_Exercise goal_
Somewhere below are a line with "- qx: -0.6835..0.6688" and a later line with "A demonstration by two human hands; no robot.". Output exactly those lines and all lines between them.

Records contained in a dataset
* * * * *

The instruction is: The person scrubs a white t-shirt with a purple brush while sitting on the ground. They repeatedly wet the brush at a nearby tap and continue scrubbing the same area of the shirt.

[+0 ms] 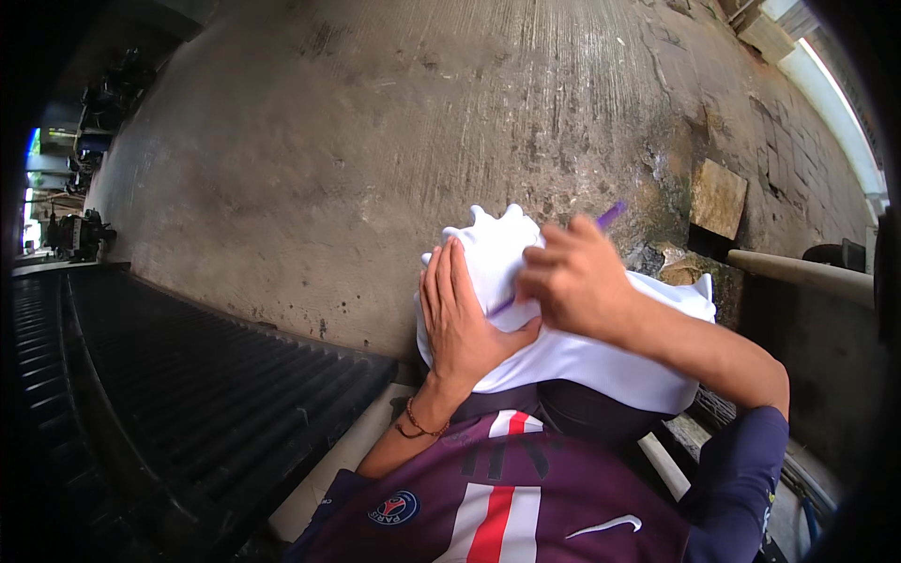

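White cloth [601, 352] lies over my lap, its upper part raised into a rounded, smooth shape with several knobby points along the far edge. What is under it is hidden. My left hand [460, 324] rests flat on the left side of this raised part, fingers stretched out side by side and thumb spread to the right. Just right of it, my right hand [572, 281], slightly blurred, is closed around a slim purple stick [612, 214], perhaps a pen. One end sticks out beyond the knuckles; the other slants down to the cloth near my left thumb.
A black ribbed panel [216, 413] stands close on my left. Rough, stained concrete floor [375, 141] stretches ahead. To the right are a square slab [719, 199], a pale pipe [798, 274] and a dark gap below them. Parked motorcycles [80, 235] show at the far left.
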The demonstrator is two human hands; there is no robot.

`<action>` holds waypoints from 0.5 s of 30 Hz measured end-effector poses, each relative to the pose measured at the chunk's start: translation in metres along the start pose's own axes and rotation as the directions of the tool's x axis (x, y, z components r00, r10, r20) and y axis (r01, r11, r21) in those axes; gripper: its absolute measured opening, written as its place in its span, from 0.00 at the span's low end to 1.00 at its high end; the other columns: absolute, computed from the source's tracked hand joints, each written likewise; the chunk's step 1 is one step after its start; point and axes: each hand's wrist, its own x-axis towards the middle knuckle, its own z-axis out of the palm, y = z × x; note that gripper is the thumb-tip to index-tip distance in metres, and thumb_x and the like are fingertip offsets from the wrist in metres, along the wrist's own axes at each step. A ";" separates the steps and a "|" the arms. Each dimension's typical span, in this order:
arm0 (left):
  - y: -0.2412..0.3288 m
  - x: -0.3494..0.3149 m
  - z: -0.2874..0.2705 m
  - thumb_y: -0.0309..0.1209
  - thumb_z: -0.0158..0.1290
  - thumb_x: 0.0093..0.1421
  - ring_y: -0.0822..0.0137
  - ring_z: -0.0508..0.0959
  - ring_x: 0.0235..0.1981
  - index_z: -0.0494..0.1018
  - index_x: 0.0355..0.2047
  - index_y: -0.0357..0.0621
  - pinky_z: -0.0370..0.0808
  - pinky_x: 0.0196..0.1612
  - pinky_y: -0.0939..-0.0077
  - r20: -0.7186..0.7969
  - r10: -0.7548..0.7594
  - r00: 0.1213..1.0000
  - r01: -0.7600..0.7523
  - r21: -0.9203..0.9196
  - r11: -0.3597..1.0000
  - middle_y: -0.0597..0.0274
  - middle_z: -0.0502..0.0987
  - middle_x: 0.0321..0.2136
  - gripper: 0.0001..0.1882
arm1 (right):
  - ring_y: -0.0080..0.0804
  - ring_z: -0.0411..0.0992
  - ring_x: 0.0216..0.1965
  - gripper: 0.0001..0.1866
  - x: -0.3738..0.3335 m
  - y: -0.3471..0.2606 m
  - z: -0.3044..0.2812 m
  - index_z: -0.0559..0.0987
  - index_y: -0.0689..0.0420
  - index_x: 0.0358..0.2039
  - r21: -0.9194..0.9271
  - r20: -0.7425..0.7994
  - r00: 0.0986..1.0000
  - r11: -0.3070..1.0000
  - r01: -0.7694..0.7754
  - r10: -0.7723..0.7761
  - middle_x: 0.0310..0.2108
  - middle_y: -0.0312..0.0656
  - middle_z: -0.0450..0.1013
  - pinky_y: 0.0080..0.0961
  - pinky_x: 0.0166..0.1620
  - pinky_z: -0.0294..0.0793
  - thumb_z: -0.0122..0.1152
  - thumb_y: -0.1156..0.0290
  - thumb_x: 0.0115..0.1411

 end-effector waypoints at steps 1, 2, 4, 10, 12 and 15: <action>-0.001 0.004 0.003 0.57 0.79 0.45 0.34 0.60 0.77 0.52 0.79 0.24 0.55 0.80 0.36 -0.020 0.006 1.000 -0.006 0.011 1.000 0.31 0.62 0.75 0.74 | 0.34 0.77 0.40 0.06 0.000 0.016 0.007 0.86 0.44 0.24 -0.041 0.006 0.999 0.998 -0.051 0.052 0.27 0.29 0.76 0.39 0.43 0.68 0.75 0.68 0.44; -0.002 -0.002 -0.001 0.57 0.79 0.45 0.34 0.60 0.77 0.52 0.79 0.24 0.55 0.80 0.36 0.010 -0.006 1.000 0.006 0.022 1.000 0.31 0.61 0.75 0.74 | 0.34 0.76 0.40 0.06 -0.004 0.026 0.017 0.86 0.44 0.24 -0.056 0.026 0.993 0.992 -0.116 0.117 0.28 0.30 0.76 0.39 0.44 0.68 0.75 0.68 0.44; -0.003 0.000 0.000 0.58 0.79 0.45 0.34 0.60 0.77 0.52 0.79 0.25 0.55 0.80 0.36 -0.021 -0.033 0.999 0.034 0.035 0.999 0.31 0.61 0.75 0.74 | 0.35 0.75 0.38 0.04 0.016 0.029 -0.010 0.86 0.44 0.25 -0.076 -0.026 0.985 0.982 -0.173 0.172 0.27 0.30 0.77 0.38 0.44 0.67 0.75 0.67 0.49; -0.002 0.001 0.001 0.56 0.80 0.43 0.34 0.59 0.77 0.52 0.79 0.25 0.55 0.80 0.37 -0.018 -0.016 1.000 0.017 0.064 0.998 0.32 0.61 0.75 0.75 | 0.33 0.76 0.39 0.04 0.023 0.032 -0.006 0.87 0.42 0.24 -0.115 -0.050 0.980 0.974 -0.198 0.193 0.27 0.30 0.77 0.37 0.45 0.67 0.76 0.67 0.47; 0.002 0.004 0.006 0.55 0.80 0.43 0.34 0.60 0.77 0.51 0.79 0.25 0.55 0.80 0.38 -0.021 0.012 1.000 -0.012 0.033 0.999 0.32 0.61 0.75 0.74 | 0.36 0.77 0.40 0.04 0.005 0.014 0.007 0.88 0.45 0.26 -0.157 0.021 0.996 0.984 -0.084 0.088 0.29 0.31 0.78 0.40 0.46 0.68 0.76 0.66 0.48; -0.005 0.002 0.006 0.55 0.80 0.43 0.33 0.60 0.77 0.52 0.78 0.25 0.56 0.80 0.38 -0.011 0.015 1.000 -0.015 0.034 0.999 0.32 0.61 0.75 0.74 | 0.36 0.78 0.41 0.04 0.006 0.015 0.013 0.88 0.46 0.26 -0.081 0.002 0.995 0.992 -0.096 0.096 0.30 0.31 0.78 0.42 0.46 0.69 0.75 0.66 0.49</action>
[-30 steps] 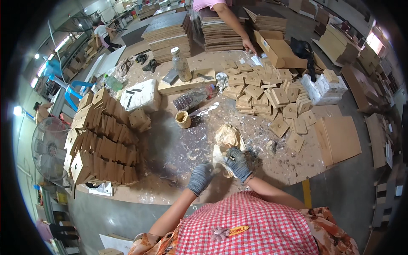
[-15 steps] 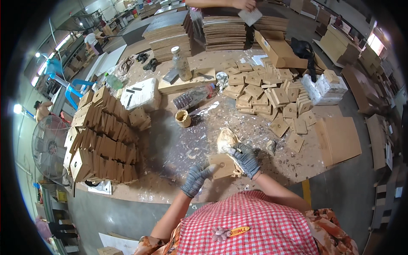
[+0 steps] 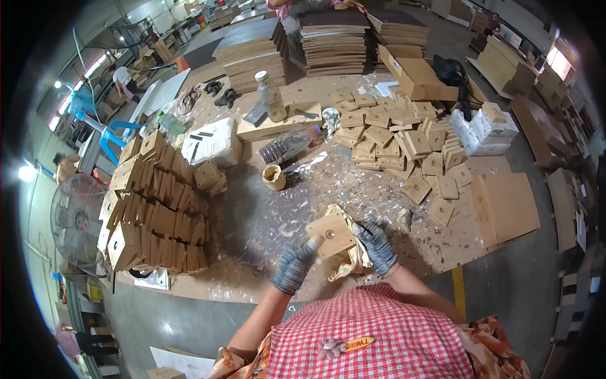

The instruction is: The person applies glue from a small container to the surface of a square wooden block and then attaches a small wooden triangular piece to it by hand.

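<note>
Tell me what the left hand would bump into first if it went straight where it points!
Probably the flat wooden piece: the left hand has its thumb right at its edge, though depth is hard to judge.

And the gloved left hand [image 3: 290, 268] is in a pinch, thumb [image 3: 311, 244] uppermost, slanting toward the gloved right hand [image 3: 379, 250], which is partly curled opposite, with left forearm [image 3: 255, 323] and right forearm [image 3: 423, 294] spreading outward behind the fingers.
</note>
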`<state>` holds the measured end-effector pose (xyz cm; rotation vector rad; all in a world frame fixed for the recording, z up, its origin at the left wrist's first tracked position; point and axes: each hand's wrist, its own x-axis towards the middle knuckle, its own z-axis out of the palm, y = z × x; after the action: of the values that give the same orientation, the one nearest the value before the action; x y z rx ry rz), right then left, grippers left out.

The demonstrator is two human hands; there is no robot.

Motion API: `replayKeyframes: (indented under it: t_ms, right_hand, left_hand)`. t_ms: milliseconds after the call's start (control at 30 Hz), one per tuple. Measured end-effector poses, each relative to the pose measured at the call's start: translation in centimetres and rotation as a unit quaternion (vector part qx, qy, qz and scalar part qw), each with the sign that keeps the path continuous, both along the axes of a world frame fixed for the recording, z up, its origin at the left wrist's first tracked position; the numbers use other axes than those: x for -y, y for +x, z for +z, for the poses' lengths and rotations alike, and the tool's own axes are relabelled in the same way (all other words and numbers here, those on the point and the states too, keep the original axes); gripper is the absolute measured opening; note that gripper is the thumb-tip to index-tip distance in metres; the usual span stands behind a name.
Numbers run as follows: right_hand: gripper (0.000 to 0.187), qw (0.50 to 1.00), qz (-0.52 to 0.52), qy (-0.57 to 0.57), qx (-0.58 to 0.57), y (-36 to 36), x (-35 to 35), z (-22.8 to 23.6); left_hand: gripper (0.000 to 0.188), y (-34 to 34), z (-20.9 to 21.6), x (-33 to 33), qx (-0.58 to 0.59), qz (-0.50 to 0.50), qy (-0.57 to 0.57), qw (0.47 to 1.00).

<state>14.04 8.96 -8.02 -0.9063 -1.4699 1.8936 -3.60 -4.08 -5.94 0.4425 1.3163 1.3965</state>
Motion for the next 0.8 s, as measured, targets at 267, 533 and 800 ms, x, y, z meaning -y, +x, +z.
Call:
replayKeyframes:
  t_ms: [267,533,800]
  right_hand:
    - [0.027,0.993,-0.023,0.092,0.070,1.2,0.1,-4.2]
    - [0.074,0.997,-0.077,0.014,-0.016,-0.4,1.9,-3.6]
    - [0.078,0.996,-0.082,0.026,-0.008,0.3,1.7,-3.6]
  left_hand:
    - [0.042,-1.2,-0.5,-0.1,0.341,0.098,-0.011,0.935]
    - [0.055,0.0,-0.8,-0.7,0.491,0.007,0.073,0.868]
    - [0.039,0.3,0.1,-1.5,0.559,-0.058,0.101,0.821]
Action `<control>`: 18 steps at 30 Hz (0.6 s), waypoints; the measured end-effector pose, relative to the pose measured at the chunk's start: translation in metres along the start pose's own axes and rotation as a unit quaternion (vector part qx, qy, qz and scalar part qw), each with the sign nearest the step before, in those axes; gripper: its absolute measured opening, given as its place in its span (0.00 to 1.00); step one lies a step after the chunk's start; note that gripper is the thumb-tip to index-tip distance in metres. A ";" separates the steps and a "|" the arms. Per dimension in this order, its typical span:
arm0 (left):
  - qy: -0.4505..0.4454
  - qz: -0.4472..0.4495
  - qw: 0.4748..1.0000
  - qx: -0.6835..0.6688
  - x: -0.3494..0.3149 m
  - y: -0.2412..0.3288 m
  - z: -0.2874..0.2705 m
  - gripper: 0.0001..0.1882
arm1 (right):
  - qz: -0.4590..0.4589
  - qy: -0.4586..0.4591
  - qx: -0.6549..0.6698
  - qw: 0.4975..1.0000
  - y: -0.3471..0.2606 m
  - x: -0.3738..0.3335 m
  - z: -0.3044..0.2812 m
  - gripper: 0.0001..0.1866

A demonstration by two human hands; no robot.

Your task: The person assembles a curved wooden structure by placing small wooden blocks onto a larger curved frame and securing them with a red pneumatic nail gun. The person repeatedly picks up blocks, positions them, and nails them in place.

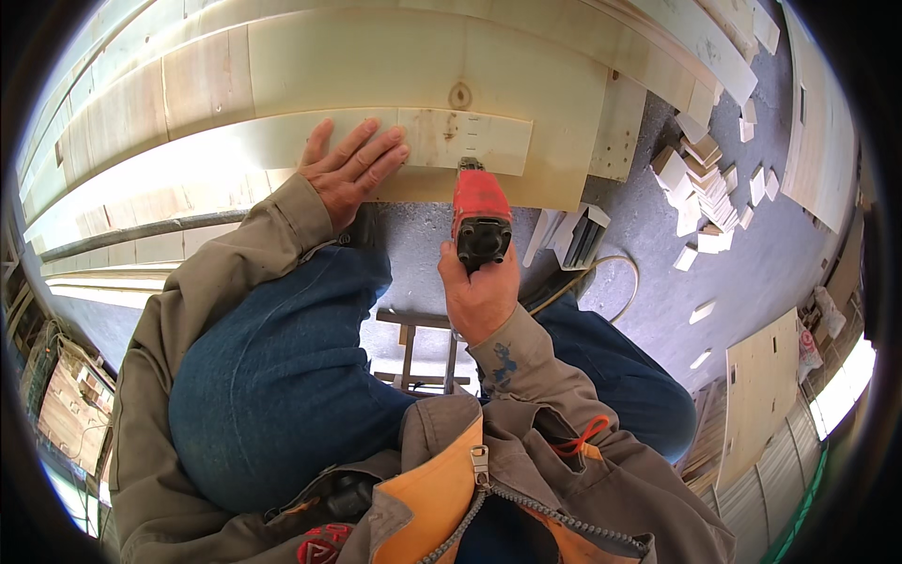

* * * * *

_Your solution_
  - qx: -0.6835..0.6688
  - x: -0.3494..0.3149 m
  - y: -0.2412..0.3288 m
  - z: -0.2874..0.2705 m
  - gripper: 0.0001..0.1882
arm1 (right):
  - qz: -0.4590..0.4589
  - qy: -0.4586..0.4591
  - qx: -0.6549..0.6698
  - qw: 0.4975..1.0000
  - y: -0.3471..0.2606 m
  - x: -0.3738..0.3335 m
  - z: -0.3044..0.2812 m
  - gripper: 0.0001..0.1866

A demonstration by two human hands; no robot.

The answer is now complete.